Across all the entries below, count each line that holds "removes" and report the figure only.

» **Records for the exercise**:

*** Begin section ***

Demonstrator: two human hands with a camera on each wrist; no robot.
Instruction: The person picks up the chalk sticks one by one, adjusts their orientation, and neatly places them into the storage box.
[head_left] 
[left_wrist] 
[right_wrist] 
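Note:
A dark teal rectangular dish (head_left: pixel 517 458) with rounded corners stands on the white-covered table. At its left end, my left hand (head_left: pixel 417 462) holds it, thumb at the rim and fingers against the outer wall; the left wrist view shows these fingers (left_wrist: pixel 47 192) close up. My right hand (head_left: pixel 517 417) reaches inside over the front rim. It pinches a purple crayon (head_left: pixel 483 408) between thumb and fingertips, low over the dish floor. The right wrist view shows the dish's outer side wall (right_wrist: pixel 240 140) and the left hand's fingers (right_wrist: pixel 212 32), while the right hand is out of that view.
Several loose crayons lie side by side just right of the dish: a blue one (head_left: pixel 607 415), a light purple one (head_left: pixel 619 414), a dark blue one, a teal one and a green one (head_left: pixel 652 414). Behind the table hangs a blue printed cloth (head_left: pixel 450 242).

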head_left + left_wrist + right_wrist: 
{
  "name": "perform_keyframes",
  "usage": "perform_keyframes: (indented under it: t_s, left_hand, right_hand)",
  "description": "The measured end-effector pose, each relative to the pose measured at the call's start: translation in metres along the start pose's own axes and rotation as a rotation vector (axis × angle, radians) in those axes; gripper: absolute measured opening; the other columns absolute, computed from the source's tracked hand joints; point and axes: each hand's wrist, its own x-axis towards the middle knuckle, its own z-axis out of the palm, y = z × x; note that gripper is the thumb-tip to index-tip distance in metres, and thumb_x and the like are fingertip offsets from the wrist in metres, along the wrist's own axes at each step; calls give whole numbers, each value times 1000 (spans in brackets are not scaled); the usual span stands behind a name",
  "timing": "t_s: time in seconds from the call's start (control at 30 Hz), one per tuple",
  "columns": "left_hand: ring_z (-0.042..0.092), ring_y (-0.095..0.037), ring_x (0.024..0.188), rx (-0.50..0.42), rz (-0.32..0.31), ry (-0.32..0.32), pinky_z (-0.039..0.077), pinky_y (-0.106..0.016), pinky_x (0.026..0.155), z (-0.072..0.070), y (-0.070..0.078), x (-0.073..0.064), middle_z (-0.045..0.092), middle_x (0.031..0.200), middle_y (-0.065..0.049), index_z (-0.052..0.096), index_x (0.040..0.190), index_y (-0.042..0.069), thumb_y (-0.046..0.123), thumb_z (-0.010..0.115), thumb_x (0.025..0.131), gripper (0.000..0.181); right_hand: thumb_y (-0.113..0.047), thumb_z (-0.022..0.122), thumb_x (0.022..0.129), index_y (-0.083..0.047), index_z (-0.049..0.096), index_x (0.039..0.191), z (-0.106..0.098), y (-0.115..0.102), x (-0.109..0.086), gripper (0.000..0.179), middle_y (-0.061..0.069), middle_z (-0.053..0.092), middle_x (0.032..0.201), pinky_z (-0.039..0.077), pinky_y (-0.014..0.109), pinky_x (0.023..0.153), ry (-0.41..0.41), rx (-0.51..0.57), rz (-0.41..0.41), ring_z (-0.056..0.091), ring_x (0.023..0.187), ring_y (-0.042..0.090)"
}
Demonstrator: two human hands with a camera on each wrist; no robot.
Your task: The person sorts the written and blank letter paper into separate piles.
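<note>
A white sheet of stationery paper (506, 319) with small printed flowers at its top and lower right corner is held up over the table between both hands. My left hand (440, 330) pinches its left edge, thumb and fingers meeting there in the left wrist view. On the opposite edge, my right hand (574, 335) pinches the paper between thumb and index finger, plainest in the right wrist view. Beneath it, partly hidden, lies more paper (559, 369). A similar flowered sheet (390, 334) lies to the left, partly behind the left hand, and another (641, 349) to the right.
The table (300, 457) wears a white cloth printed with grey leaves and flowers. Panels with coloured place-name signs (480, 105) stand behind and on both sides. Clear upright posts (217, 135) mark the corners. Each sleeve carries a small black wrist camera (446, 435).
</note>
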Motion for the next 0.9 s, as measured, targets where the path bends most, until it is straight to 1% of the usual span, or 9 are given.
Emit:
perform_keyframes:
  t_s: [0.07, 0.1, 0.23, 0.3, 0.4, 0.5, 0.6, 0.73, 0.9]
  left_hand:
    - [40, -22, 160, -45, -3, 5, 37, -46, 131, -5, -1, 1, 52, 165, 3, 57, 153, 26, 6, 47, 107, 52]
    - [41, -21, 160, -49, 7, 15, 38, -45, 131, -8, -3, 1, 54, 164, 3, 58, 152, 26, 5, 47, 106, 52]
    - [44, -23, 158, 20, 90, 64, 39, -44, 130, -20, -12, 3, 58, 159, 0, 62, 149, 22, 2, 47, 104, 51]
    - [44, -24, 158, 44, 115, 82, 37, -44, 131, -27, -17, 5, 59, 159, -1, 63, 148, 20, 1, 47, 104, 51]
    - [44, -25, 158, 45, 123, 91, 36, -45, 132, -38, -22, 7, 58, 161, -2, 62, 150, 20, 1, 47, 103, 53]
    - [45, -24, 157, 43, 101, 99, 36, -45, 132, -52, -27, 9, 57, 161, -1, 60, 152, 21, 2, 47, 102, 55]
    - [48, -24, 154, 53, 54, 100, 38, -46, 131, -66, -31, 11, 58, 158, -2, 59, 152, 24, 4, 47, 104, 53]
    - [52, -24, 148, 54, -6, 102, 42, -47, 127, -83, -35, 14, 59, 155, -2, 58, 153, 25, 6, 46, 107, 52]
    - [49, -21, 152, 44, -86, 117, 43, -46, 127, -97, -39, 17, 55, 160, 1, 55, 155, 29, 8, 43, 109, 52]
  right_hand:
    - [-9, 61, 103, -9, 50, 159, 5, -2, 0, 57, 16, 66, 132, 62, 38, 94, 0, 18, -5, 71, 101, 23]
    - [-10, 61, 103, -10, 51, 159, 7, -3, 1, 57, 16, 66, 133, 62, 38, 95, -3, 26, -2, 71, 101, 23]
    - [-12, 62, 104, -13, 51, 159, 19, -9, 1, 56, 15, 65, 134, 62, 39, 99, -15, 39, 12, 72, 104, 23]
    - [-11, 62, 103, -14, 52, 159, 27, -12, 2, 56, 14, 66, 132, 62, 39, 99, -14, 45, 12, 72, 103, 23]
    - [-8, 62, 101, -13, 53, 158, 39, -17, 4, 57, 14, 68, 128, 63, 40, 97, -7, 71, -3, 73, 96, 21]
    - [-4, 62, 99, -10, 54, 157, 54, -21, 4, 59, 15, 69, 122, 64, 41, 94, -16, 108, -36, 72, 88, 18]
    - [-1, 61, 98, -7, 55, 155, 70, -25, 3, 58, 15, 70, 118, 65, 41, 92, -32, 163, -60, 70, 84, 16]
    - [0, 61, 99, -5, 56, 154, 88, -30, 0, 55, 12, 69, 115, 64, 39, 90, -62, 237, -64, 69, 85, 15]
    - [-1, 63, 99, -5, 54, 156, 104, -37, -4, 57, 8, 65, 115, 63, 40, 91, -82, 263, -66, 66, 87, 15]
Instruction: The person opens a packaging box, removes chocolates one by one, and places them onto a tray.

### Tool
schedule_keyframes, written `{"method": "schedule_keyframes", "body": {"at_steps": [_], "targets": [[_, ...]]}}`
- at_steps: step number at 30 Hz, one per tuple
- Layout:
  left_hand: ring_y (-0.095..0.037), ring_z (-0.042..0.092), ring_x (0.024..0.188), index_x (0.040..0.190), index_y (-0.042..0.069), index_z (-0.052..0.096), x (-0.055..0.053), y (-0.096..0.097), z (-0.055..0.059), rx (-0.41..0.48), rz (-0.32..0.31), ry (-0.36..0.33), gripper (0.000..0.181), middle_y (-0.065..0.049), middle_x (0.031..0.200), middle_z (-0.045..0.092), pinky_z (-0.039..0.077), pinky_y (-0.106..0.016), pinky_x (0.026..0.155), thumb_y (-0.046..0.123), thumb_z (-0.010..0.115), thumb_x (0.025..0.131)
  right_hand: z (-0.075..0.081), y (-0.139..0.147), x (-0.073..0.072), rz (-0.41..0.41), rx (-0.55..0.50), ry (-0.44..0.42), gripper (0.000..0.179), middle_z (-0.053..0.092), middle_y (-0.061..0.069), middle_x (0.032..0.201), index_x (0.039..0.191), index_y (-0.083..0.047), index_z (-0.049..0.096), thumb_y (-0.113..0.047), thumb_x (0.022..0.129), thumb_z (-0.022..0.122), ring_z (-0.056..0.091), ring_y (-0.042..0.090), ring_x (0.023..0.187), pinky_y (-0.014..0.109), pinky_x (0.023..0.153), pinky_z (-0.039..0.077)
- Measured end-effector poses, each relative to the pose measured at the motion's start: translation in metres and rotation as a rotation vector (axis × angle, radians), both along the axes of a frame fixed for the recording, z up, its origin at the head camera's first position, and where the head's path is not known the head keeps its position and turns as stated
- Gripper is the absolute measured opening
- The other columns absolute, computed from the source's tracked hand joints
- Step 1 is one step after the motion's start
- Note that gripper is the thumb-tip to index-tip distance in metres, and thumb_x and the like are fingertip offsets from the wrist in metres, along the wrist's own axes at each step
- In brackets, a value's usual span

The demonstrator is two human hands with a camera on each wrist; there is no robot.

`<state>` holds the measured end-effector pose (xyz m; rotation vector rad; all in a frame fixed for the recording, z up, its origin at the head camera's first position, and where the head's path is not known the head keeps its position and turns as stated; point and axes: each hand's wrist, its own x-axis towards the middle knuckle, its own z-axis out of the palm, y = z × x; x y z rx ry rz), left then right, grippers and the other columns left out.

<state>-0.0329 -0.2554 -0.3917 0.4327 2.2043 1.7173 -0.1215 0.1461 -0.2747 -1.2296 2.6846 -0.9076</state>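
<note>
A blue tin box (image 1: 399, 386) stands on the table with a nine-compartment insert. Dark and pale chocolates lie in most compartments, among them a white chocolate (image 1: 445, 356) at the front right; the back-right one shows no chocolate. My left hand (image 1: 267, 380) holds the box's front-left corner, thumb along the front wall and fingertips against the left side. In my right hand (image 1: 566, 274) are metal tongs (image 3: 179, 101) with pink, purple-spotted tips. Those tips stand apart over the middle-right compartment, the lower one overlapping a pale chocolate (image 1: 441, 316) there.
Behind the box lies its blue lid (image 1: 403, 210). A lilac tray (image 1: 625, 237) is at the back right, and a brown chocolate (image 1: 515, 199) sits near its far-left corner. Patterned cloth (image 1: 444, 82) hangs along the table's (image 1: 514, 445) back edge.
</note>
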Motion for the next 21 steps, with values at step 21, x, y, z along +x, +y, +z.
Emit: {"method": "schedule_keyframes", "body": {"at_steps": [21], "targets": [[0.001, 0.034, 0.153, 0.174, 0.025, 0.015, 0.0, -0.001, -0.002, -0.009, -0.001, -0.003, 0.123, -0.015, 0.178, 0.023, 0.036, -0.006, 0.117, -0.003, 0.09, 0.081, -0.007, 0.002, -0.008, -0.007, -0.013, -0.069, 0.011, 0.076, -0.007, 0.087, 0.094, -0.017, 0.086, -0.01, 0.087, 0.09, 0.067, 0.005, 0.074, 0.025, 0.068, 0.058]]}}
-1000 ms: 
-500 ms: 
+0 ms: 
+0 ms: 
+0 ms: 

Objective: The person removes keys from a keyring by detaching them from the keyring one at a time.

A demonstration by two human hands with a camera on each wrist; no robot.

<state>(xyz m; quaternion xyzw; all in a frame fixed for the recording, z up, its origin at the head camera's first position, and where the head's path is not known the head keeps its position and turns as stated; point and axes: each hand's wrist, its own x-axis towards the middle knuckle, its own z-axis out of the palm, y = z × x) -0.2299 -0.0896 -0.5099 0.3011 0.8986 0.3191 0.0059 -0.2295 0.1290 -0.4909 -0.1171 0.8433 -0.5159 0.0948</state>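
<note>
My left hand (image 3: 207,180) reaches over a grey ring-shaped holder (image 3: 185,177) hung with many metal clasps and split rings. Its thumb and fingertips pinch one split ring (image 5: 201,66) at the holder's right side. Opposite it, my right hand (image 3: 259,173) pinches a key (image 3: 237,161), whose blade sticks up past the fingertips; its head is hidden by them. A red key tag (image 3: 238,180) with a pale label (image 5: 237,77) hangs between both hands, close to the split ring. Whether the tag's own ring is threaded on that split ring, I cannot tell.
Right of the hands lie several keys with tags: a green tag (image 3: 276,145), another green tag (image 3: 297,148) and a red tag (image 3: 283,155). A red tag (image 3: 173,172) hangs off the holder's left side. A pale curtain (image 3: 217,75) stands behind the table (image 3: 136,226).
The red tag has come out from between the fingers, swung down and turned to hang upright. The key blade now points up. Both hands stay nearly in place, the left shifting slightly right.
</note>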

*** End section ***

» **Answer for the task**:
2